→ What is required: Repeat precisely the span of lines below that opens with the line containing "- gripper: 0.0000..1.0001" and closes with the line containing "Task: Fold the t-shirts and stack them", both included.

Records from a collection:
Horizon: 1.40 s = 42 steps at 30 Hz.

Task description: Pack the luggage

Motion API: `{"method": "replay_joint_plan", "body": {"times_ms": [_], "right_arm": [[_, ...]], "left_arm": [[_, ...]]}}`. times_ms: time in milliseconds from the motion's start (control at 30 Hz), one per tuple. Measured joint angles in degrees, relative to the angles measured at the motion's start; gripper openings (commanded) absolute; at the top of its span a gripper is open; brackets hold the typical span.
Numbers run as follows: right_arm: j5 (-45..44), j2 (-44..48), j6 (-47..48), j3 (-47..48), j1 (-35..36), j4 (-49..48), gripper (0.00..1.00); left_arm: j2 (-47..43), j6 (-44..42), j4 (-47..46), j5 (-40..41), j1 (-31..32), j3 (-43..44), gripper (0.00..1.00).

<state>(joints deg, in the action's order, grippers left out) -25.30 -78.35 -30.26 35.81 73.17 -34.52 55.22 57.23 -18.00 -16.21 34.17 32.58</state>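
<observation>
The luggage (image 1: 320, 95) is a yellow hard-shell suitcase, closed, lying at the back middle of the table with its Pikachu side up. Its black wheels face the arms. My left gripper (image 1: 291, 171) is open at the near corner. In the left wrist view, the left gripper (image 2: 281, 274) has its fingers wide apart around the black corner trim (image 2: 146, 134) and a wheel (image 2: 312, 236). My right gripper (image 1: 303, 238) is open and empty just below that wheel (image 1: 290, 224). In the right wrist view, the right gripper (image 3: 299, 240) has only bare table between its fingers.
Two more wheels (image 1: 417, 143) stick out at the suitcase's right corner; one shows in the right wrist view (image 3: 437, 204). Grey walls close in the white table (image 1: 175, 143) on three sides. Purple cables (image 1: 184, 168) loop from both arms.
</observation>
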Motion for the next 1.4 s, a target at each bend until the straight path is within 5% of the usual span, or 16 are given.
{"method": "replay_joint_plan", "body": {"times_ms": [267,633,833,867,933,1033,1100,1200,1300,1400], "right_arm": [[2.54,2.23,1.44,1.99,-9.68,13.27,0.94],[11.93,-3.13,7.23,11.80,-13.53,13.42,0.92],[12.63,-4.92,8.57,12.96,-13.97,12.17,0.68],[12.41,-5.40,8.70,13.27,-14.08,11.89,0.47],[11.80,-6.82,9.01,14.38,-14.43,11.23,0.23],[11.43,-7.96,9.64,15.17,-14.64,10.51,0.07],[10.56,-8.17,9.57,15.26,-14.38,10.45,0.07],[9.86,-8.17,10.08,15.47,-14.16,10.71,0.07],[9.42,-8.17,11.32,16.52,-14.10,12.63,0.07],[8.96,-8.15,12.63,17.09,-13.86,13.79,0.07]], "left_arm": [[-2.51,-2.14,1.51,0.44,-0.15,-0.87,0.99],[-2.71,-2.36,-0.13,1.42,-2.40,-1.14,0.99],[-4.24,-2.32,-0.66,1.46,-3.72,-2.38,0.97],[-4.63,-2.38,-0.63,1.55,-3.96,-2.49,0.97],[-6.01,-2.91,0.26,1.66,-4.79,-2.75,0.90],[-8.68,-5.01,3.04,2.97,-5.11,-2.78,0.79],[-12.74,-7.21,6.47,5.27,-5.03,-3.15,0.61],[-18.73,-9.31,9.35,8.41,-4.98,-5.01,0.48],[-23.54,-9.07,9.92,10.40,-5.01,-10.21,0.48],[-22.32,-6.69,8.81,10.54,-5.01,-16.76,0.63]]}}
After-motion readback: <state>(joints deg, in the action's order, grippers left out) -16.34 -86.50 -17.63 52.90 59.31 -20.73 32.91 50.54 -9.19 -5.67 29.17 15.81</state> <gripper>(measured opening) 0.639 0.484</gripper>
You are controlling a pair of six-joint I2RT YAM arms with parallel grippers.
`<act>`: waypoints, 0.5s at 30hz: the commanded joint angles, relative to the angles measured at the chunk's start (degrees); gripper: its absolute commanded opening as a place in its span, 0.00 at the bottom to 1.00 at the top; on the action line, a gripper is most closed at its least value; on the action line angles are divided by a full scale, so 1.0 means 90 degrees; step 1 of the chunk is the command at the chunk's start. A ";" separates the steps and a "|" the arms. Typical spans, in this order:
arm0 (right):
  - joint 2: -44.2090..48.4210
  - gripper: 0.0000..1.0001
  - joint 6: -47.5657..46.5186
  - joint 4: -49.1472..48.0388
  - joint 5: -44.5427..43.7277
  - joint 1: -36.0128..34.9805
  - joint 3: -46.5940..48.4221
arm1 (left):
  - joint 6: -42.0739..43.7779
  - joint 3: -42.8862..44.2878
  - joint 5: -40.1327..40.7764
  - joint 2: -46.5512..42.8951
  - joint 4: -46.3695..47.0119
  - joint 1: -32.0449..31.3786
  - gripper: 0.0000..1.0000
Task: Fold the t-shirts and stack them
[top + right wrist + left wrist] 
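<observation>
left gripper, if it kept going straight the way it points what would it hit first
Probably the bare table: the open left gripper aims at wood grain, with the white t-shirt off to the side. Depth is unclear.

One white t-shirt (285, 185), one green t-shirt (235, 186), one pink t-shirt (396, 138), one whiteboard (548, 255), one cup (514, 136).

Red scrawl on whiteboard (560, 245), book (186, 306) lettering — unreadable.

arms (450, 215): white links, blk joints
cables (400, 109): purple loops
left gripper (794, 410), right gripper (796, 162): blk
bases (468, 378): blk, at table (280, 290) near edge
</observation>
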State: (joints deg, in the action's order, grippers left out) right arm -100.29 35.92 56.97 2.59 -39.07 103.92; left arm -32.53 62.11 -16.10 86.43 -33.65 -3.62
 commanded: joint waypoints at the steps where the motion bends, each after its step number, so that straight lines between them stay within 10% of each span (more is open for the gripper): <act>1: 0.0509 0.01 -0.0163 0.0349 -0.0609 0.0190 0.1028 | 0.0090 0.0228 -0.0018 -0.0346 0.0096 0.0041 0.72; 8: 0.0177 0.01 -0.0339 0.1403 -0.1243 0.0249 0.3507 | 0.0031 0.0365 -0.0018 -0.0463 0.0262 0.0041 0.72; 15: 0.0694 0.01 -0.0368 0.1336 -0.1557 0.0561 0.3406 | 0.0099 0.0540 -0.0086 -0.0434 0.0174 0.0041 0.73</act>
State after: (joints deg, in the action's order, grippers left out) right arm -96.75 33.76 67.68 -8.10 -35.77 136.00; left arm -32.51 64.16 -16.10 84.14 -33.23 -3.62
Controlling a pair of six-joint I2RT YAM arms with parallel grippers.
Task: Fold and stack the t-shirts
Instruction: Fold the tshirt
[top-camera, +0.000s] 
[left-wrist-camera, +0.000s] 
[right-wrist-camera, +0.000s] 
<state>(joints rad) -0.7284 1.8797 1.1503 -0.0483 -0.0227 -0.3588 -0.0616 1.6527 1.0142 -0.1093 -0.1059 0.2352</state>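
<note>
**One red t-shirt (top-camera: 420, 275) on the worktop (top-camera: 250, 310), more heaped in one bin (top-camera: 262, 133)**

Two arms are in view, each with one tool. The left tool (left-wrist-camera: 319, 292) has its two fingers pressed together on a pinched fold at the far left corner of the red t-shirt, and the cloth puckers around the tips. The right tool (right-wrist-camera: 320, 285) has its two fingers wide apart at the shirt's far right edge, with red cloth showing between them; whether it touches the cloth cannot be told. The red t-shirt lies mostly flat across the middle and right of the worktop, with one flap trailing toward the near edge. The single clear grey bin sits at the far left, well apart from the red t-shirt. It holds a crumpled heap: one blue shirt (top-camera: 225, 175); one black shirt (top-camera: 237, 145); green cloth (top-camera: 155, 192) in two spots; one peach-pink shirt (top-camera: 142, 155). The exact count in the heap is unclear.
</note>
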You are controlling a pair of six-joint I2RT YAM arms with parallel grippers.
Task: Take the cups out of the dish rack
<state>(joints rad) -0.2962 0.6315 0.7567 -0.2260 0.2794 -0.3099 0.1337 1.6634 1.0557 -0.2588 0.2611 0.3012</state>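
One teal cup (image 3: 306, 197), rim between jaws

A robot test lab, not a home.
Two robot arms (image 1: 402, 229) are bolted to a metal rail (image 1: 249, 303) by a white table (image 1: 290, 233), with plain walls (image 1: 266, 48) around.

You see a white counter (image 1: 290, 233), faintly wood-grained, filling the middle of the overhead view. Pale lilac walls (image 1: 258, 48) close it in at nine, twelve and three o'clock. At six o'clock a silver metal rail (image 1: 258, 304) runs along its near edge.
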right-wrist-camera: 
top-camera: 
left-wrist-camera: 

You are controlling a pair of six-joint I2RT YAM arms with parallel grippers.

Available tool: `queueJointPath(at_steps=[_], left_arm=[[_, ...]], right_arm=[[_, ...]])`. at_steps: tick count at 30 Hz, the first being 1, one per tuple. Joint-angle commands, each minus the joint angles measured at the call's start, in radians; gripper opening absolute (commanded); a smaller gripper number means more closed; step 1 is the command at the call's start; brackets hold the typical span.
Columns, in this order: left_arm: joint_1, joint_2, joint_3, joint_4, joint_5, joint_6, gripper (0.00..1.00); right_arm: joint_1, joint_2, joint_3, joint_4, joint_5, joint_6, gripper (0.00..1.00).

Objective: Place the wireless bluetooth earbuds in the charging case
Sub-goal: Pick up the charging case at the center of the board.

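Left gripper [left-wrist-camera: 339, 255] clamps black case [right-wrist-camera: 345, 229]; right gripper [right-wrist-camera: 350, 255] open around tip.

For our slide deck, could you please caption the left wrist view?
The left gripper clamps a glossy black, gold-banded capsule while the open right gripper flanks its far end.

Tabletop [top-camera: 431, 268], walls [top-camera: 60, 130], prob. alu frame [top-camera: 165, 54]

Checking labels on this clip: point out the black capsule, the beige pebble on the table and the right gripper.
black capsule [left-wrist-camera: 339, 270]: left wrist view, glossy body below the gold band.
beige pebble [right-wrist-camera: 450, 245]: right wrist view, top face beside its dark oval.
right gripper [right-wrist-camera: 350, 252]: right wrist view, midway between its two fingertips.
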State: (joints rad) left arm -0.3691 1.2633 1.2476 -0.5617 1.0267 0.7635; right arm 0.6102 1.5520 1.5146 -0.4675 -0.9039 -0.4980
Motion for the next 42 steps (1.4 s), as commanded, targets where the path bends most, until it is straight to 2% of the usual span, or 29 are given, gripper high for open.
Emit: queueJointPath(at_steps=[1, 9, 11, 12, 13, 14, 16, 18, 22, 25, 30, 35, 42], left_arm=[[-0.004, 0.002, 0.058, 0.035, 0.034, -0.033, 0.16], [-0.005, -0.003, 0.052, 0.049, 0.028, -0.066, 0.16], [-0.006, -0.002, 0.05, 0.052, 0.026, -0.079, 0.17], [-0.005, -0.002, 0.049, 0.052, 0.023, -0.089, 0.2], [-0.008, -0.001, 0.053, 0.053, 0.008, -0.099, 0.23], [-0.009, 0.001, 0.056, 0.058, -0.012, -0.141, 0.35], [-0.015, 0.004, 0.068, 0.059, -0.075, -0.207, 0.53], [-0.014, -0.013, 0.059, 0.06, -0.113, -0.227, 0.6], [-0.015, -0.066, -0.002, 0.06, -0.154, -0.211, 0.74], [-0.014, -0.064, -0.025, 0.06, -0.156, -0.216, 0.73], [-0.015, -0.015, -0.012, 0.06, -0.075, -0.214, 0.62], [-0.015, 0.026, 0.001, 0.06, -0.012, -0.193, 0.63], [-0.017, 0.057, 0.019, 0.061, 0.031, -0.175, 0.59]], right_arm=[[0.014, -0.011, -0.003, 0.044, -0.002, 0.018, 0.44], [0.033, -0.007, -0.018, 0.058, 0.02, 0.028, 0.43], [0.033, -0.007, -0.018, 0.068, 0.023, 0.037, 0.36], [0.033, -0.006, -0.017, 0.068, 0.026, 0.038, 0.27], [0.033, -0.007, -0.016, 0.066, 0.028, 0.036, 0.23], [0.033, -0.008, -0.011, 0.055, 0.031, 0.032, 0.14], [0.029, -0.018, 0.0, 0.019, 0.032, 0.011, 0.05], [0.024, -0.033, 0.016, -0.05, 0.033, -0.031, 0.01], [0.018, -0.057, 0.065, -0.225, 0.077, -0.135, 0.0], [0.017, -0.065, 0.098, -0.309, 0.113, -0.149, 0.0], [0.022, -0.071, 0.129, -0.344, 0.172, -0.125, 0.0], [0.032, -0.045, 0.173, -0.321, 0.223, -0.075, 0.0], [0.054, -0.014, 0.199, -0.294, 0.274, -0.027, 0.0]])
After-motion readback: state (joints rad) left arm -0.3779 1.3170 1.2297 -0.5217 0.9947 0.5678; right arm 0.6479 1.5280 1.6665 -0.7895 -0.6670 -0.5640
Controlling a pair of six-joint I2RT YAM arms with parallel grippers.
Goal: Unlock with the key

→ Task answer:
  - gripper: 0.0000..1.0001
  - joint 6: -47.5657..46.5186
  - joint 4: -49.1472..48.0388
  - joint 5: -44.5427..43.7277
  - joint 1: -36.0128..34.9805
  - joint 3: -46.5940..48.4221
arm1 (left):
  - joint 6: -42.0739..43.7779
  - joint 3: -42.8862..44.2878
  - joint 5: -40.1327..40.7764
  - joint 2: -46.5512..42.8951
  - joint 4: -46.3695..47.0119
  - joint 1: -32.0449..31.3786
  - gripper: 0.0000..1.0000
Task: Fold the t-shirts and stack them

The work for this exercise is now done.